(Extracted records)
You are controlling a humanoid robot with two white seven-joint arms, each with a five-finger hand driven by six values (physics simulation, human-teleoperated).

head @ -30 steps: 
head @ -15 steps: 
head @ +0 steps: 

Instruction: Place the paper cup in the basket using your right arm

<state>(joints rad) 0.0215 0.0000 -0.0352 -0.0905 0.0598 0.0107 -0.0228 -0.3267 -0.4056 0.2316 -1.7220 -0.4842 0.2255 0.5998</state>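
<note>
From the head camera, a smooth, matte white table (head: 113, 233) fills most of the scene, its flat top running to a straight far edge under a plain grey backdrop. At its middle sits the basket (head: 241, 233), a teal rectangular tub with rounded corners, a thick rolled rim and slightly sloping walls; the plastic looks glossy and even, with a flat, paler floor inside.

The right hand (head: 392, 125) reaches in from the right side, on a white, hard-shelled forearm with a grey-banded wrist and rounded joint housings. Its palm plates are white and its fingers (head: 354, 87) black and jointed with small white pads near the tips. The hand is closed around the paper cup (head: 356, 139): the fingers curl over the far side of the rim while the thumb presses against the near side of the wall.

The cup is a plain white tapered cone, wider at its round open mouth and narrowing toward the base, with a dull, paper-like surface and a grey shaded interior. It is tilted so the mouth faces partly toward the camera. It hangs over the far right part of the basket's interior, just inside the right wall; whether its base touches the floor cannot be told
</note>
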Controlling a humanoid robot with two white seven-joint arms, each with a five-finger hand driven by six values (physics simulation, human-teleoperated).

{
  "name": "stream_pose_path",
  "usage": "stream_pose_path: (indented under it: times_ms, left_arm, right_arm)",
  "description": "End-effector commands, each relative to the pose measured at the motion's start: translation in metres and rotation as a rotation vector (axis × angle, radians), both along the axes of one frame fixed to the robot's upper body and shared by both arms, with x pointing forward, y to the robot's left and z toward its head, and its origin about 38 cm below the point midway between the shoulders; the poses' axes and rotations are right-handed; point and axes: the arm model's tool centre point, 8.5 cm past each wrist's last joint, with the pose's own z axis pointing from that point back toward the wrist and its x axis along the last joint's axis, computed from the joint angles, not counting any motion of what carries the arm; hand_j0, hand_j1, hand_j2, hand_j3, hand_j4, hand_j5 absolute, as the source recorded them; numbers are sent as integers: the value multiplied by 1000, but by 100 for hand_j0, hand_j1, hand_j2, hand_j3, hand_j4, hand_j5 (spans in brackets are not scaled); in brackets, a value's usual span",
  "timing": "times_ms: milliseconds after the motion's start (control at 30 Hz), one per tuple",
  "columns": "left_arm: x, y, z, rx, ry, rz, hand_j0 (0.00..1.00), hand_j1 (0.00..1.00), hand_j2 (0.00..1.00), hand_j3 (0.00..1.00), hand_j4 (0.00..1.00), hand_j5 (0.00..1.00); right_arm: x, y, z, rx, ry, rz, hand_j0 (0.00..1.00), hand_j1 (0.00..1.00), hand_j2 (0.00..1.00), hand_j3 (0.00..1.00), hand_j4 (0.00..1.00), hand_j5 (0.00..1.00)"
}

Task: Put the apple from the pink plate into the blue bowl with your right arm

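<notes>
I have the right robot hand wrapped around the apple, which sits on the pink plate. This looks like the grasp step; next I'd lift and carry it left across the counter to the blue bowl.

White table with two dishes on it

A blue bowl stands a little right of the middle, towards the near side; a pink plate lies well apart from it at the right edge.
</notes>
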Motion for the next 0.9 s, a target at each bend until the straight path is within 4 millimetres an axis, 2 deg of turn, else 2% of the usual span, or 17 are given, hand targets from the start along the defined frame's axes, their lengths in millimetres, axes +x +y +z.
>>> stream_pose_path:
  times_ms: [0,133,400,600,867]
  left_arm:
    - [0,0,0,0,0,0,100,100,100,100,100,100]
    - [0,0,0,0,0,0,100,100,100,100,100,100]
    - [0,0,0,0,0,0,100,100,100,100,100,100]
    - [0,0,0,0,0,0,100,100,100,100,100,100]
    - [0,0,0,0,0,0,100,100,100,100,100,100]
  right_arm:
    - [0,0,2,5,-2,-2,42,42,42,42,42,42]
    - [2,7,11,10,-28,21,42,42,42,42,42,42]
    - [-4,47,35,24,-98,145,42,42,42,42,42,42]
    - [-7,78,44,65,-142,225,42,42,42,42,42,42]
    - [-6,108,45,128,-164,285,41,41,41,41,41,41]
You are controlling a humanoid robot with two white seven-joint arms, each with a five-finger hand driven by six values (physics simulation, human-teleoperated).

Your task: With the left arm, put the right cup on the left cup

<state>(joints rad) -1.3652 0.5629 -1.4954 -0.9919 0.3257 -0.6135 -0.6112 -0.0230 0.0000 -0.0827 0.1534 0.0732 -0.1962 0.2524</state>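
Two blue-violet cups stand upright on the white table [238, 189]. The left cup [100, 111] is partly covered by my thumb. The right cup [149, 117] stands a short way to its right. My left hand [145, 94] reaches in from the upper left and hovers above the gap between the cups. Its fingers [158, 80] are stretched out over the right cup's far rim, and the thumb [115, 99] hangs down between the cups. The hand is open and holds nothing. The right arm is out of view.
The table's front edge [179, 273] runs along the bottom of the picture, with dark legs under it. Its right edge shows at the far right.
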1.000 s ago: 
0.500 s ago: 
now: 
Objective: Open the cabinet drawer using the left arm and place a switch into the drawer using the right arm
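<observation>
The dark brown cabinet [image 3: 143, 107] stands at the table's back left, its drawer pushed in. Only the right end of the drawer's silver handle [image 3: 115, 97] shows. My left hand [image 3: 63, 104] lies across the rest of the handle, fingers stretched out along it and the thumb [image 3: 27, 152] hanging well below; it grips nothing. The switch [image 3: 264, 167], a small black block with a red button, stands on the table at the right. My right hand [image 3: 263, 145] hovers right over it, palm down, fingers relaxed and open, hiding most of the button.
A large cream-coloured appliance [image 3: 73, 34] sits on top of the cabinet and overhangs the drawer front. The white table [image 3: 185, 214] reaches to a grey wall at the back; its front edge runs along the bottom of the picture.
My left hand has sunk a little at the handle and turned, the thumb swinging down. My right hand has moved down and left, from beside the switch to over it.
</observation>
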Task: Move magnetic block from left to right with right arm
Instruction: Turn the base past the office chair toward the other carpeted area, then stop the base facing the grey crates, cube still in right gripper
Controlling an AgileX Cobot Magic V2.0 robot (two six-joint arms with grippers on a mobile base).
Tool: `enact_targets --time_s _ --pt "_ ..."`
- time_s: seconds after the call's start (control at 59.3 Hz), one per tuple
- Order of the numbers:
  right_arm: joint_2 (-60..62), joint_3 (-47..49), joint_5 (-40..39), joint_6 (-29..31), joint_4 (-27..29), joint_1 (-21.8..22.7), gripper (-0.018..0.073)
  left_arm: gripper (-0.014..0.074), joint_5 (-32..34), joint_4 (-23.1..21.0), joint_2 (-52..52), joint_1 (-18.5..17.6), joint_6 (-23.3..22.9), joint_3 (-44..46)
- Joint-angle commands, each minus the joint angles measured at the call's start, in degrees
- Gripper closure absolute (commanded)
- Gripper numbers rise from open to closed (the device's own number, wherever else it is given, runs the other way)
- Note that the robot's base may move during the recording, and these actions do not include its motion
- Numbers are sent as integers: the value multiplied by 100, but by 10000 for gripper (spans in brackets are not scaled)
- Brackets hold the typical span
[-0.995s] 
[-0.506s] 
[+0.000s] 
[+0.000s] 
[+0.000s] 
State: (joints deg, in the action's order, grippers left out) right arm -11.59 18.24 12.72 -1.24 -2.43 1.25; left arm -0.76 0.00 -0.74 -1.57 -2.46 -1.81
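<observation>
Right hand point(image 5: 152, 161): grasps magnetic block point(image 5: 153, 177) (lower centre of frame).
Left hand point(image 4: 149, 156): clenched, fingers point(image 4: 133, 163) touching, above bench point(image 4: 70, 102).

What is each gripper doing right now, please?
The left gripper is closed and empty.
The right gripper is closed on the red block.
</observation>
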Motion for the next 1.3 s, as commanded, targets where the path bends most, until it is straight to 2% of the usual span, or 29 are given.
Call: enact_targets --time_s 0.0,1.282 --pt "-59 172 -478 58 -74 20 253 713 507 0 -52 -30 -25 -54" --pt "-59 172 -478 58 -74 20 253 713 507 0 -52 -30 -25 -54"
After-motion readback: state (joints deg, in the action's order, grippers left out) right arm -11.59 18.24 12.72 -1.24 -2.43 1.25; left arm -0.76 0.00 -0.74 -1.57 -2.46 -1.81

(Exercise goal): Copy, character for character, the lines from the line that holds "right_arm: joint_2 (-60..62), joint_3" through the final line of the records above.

(Exercise result):
  right_arm: joint_2 (-60..62), joint_3 (-47..49), joint_5 (-40..39), joint_6 (-29..31), joint_4 (-27..29), joint_1 (-21.8..22.7), gripper (-0.018..0.073)
  left_arm: gripper (-0.014..0.074), joint_5 (-32..34), joint_4 (-23.1..21.0), joint_2 (-52..52), joint_1 (-18.5..17.6), joint_6 (-23.3..22.9), joint_3 (-44..46)
- Joint-angle commands, each minus the joint angles measured at the call's start, in degrees
- Gripper closure absolute (commanded)
- Gripper numbers rise from open to closed (the device's own number, wherever else it is given, runs the other way)
- Note that the robot's base may move during the recording, and these actions do not include its motion
- Numbers are sent as integers: the value multiplied by 100, but by 10000 for gripper (spans in brackets are not scaled)
- Brackets hold the typical span
[-0.995s] 
[-0.506s] 
[+0.000s] 
[+0.000s] 
[+0.000s] 
State: (joints deg, in the action's order, grippers left out) right arm -11.59 18.24 12.72 -1.24 -2.43 1.25; left arm -0.76 0.00 -0.74 -1.57 -2.46 -1.81
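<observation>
Right hand point(image 5: 152, 161): grasps magnetic block point(image 5: 153, 177) (lower centre of frame).
Left hand point(image 4: 149, 156): clenched, fingers point(image 4: 133, 163) touching, above bench point(image 4: 70, 102).

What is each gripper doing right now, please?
The left gripper is closed and empty.
The right gripper is closed on the red block.
</observation>
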Motion for the next 1.3 s, as commanded, targets where the path bends most, until it is straight to 2% of the usual span, or 29 are given.
Call: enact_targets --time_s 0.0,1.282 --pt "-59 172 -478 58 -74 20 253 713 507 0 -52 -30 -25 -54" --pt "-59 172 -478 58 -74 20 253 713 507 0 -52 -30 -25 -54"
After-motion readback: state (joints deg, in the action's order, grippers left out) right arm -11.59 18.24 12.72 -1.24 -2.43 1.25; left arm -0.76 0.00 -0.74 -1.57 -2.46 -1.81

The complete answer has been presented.